21,8Les autres disciples revinrent avec la barque, en tirant le filet plein de poissons : ils n'étaient pas bien loin de la rive, à 200 coudées environ.
21,9Une fois descendus à terre, ils virent un feu de braise sur lequel on avait disposé du poisson et du pain.
21,10Jésus leur dit : «Apportez donc ces poissons que vous venez de prendre»
Lc 9,16 : Prenant alors les 5 pains et les 2 poissons, il leva les yeux au ciel, les bénit, et les rompit et les donnait à ses disciples pour les servir à la foule
21,11Simon-Pierre remonta donc dans la barque et il tira à terre le filet que remplissaient 153 gros poissons, et quoiqu'il y en eût tant, le filet ne se déchira pas.
Lc 5,5 et leurs filets se rompaient.
21,12Jésus leur dit : «Venez déjeuner». Aucun des disciples n'osait lui poser la question «qui es-tu» ? : Ils savaient bien que c'était le Seigneur.
Lc 9,20 : Mais pour vous leur dit-il Qui suis-je ? Pierre répondit : « le Christ de Dieu »
21, 13Jésus vient, il prend le pain et le leur donne ; et de même le poisson.
Lc 21,19 : « puis prenant du pain, il rendit grâces, le rompit et le leur donna ….
Jn 21,15-18 : Fais paître mes agneaux, sois le pasteur de mes brebis, fais paître les brebis »
Lc5, 6 « A cette vue, Simon Pierre se jeta aux genoux de Jésus en disant : « Eloigne toi de moi car je suis un homme pécheur ! ». La frayeur en effet l’avait envahi…Mais Jésus dit à Simon : «sois sans crainte ; désormais ce sont des hommes que tu prendras. »
Pour revenir à ce que j’appelle les harmoniques (associations diraient les psychanalystes), il y a ce feu de braises. Cela rappelle un peu Emmaüs. Cœur brûlant, braises du feu, chaleur de feu et du repas. Partage. Mais c’est donné. Certes il y a les poissons pêchés, mais ils sont aussi cadeaux.

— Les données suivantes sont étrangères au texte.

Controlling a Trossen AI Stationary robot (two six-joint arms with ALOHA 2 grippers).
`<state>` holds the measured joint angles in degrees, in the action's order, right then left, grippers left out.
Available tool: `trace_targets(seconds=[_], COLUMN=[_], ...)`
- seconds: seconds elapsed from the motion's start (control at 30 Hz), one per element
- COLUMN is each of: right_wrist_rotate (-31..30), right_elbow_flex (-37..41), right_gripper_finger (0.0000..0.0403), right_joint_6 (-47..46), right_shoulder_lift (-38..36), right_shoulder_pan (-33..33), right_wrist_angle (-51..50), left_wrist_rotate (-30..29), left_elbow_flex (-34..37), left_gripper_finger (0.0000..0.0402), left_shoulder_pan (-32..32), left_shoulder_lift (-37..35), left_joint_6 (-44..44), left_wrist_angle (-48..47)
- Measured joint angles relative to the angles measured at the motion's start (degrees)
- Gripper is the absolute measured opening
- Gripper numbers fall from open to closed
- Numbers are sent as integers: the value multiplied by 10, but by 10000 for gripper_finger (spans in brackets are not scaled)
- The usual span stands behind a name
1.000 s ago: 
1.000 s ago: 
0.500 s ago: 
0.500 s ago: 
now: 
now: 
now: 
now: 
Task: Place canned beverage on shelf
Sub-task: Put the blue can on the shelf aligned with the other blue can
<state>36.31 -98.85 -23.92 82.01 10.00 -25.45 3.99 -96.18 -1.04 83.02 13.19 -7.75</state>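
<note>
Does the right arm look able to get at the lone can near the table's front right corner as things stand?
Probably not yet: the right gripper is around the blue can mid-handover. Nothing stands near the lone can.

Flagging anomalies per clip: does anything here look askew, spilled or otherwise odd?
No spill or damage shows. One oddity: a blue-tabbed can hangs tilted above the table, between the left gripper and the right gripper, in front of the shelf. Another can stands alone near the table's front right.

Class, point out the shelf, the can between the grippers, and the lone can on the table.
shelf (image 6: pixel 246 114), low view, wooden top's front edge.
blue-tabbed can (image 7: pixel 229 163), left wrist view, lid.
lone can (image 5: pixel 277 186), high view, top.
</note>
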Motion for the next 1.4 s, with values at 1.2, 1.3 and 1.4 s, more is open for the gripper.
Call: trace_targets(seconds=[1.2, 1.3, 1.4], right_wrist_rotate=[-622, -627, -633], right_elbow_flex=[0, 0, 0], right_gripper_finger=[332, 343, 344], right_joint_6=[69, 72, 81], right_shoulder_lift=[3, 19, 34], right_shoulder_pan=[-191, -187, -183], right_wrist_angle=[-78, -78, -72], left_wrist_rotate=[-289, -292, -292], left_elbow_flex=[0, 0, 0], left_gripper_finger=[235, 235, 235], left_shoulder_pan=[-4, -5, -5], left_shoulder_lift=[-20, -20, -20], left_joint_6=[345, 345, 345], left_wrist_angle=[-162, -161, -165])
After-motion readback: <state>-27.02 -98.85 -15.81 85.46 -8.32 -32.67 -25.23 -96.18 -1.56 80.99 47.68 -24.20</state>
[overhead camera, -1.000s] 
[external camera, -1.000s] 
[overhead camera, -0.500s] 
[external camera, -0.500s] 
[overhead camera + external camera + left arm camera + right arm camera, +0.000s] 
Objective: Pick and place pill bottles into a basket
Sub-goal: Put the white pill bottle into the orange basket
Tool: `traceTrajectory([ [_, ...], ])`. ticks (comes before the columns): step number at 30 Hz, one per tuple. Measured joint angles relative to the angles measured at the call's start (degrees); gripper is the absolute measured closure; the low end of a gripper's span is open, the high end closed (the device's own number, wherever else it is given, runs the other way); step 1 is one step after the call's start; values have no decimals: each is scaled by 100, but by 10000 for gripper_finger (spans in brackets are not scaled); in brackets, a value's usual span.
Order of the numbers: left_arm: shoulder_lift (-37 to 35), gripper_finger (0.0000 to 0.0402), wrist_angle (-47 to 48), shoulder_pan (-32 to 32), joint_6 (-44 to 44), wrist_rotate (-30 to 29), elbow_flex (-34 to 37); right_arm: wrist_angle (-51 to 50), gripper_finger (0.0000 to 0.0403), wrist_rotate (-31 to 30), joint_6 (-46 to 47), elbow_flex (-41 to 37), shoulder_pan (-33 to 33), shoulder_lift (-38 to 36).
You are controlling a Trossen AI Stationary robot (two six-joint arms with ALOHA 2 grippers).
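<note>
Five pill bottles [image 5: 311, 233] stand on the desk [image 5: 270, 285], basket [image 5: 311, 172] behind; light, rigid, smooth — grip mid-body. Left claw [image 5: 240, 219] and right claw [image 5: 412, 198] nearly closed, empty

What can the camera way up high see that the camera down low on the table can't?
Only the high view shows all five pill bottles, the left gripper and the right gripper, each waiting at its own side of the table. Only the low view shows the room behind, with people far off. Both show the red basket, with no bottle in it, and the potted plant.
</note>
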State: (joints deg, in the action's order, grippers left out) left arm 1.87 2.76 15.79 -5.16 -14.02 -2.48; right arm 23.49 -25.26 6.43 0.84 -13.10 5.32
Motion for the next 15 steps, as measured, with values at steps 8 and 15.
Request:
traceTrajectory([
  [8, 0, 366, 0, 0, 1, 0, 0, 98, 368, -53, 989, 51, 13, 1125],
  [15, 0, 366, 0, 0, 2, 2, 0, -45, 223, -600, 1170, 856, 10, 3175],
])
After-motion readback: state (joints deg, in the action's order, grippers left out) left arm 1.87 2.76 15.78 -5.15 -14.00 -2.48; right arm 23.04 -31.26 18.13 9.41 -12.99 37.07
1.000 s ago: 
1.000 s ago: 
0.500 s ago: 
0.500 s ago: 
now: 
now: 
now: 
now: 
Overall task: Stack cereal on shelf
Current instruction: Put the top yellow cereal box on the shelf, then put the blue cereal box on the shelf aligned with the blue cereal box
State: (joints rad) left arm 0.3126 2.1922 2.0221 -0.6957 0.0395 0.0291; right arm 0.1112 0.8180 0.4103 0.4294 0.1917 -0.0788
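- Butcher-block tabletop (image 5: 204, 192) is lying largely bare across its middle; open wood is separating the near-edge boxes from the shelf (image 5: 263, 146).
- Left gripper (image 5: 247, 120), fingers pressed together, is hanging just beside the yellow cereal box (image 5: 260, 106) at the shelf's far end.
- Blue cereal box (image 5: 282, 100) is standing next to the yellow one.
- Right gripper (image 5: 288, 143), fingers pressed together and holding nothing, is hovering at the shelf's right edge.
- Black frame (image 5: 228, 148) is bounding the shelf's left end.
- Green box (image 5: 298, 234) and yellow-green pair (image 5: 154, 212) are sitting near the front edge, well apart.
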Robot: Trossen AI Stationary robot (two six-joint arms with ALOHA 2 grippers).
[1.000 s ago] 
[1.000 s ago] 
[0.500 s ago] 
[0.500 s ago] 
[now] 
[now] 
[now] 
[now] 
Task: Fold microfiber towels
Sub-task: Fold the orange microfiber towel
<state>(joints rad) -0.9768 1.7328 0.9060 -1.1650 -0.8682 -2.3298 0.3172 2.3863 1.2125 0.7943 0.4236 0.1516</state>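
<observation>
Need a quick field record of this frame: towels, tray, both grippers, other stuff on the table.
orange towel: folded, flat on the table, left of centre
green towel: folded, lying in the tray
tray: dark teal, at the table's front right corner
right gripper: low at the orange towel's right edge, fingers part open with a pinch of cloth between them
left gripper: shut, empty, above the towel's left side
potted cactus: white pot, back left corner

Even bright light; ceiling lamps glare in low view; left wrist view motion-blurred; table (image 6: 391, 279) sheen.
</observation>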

On voit toujours Jésus invité à des repas, on ne le voit jamais préparer. Donne moi à boire, dit il à la Samaritaine…Là, c’est lui qui invite, qui prépare. Une autre dimension naît. Pas venu pour être servi, mais pour servir…
Et puis si braises il y a, c’est que le feu brûle déjà depuis longtemps, alors peut-être que Jésus veille sur les apôtres, alors que eux n’ont pas pu veiller avec lui. Les braises, pour un tout à chacun c’est un peu le feu de l’amour qui rougeoie, qui éclaire dans la nuit. C’est un feu sans flammes qui apporte de la chaleur. Buisson ardent qui ne se consume pas, colonne de feu dans le désert…
N’est ce pas près d’un feu que Pierre a été pris de panique ? Qu’il n’a pas eu le courage de se déclarer « pour » Jésus ? Ce soir là (jeudi), cette nuit là, cette aube là (vendredi), le feu servait à se réchauffer, car la nuit était froide ! Feu témoin de la panique, feu témoin de la confiance renouée. Confiance renouée entre cet homme transi qui vient de se jeter dans l’eau et Jésus qui l’attend et qui donne en abondance chaleur et nourriture (besoins primaires indispensables à la vie).
Les braises c’est bien souvent pour nous le symbole de l’amour qui ne s’éteint pas, qui ne meurt pas. Sur ces braises, il y a peut-être des pierres plates qui chauffent et sur ces pierres, du poisson et du pain. Et là une autre harmonique qui surgit : la multiplication des pains.
Et ce feu, cette nuit là, va servir à réchauffer, mais aussi et surtout à nourrir, à restaurer (au sens fort du terme) Pierre le mouillé, Pierre l’impulsif, Pierre qui a subi son baptême du feu et son baptême de l’eau.
Quant au poisson, nous savons qu’il a été le symbole de Jésus « fils de Dieu », mais il y a aussi le poisson de Tobie qui doit être maîtrisé, tué et « vidé » pour devenir guérison de l’aveugle Tobit et ce drôle de poisson péché par Pierre qui contient la didrachme que Jésus doit payer à Capharnaüm.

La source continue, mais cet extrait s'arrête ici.